*Problem*
Return the data below in full. Keep each character unchanged.

*Dataset excerpt*
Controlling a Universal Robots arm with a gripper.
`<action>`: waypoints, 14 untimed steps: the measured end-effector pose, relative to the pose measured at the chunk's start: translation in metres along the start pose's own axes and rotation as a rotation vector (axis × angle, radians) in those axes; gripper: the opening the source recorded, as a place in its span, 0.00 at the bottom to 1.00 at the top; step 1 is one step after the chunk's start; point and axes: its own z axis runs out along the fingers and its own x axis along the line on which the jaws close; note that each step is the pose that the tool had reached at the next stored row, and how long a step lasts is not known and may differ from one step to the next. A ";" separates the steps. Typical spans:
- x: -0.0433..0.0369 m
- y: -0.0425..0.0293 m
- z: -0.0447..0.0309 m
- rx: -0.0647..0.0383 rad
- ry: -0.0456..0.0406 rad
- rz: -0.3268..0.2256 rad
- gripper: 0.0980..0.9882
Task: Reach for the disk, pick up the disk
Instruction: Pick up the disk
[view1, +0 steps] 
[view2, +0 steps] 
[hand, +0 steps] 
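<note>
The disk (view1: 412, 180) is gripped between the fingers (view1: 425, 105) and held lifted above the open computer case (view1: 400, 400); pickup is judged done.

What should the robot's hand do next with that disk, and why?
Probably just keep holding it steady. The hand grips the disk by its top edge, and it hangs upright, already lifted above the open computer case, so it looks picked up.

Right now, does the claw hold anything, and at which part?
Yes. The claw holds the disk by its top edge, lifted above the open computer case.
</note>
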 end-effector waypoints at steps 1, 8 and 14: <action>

*Response to this task*
Controlling a Universal Robots arm with a gripper.
`<action>`: waypoints, 14 untimed steps: the measured end-effector pose, relative to the pose measured at the chunk's start: translation in metres along the start pose's own axes and rotation as a rotation vector (axis × angle, radians) in those axes; gripper: the opening the source recorded, as a place in its span, 0.00 at the bottom to 1.00 at the top; step 1 is one step after the chunk's start; point and axes: its own z axis runs out along the fingers and its own x axis along the line on which the jaws close; note that each step is the pose that the tool had reached at the next stored row, and how long a step lasts is not known and may differ from one step to the next. A ";" separates the steps. Typical spans:
- x: -0.0433..0.0369 m
- y: -0.0425..0.0293 m
- z: -0.0447..0.0309 m
- rx: -0.0647..0.0383 rad
- ry: -0.0456..0.0406 rad
- rz: -0.3268..0.2256 rad
- gripper: 0.0980..0.9882
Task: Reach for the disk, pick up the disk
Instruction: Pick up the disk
[view1, +0 steps] 
[view2, +0 steps] 
[hand, +0 steps] 
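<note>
The disk (view1: 412, 180) is gripped between the fingers (view1: 425, 105) and held lifted above the open computer case (view1: 400, 400); pickup is judged done.

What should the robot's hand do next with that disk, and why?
Probably just keep holding it steady. The hand grips the disk by its top edge, and it hangs upright, already lifted above the open computer case, so it looks picked up.

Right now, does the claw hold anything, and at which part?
Yes. The claw holds the disk by its top edge, lifted above the open computer case.
</note>
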 end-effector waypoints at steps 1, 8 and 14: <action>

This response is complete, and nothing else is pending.